WHAT THE EXERCISE ASKS →
Your result will be the set of lines with "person", copied from the material below.

# # #

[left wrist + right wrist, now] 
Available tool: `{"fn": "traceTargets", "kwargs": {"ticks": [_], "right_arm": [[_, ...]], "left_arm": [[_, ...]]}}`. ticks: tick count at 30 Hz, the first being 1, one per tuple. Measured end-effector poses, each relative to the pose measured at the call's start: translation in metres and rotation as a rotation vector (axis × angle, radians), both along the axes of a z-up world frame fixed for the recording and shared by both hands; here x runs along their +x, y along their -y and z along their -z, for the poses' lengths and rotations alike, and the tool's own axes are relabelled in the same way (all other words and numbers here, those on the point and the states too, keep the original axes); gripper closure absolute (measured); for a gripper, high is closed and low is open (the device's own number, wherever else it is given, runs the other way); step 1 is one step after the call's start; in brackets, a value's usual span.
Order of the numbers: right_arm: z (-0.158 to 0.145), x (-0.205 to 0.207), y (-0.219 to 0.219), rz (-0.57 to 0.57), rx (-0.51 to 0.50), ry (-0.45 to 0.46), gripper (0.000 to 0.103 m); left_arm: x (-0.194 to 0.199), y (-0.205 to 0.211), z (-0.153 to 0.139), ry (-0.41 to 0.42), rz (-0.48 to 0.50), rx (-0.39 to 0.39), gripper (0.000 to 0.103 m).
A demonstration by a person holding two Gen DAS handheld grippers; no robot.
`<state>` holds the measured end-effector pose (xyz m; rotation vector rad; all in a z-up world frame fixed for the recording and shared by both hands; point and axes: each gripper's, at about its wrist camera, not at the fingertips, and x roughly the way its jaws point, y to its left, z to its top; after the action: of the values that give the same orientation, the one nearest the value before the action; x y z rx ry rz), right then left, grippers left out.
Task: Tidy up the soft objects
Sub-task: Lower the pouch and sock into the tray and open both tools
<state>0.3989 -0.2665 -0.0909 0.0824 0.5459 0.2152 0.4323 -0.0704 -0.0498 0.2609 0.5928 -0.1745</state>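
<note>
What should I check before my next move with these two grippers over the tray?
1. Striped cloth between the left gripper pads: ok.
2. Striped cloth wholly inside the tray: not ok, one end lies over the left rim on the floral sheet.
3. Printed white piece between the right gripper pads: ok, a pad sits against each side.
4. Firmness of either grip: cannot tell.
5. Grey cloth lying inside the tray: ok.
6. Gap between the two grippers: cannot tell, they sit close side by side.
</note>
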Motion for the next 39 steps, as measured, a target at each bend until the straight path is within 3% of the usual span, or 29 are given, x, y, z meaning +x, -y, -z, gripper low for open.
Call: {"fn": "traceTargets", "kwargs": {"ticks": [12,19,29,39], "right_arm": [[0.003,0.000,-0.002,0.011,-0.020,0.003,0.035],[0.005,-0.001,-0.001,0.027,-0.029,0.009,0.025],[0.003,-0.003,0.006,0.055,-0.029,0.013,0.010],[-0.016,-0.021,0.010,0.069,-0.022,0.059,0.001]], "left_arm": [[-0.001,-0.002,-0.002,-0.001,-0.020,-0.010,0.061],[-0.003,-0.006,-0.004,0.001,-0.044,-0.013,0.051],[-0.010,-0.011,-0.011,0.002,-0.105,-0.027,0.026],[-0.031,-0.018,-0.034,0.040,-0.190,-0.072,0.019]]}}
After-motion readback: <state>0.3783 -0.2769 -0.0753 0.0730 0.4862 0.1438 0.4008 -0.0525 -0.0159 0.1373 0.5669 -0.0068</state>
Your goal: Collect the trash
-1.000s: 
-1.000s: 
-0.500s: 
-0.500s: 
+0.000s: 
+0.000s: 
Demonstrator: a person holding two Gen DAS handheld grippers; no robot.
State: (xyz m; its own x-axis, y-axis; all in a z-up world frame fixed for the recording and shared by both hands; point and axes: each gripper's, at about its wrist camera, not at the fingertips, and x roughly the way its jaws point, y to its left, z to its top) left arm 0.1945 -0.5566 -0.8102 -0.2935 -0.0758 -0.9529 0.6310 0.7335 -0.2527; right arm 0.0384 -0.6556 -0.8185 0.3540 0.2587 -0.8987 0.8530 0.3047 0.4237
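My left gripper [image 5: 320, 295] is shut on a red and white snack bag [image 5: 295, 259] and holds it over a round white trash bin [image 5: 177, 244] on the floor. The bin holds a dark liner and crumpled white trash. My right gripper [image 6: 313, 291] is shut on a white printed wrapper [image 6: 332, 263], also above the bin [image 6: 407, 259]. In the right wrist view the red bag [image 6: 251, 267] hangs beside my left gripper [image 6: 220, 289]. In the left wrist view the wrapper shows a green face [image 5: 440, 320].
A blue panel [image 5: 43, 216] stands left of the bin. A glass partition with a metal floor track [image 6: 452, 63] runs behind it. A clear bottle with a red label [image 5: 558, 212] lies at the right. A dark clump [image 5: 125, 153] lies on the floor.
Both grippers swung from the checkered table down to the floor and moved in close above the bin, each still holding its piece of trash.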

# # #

WORKED SOLUTION →
A demonstration by a person holding two Gen DAS handheld grippers; no robot.
Demonstrator: a person holding two Gen DAS handheld grippers; no robot.

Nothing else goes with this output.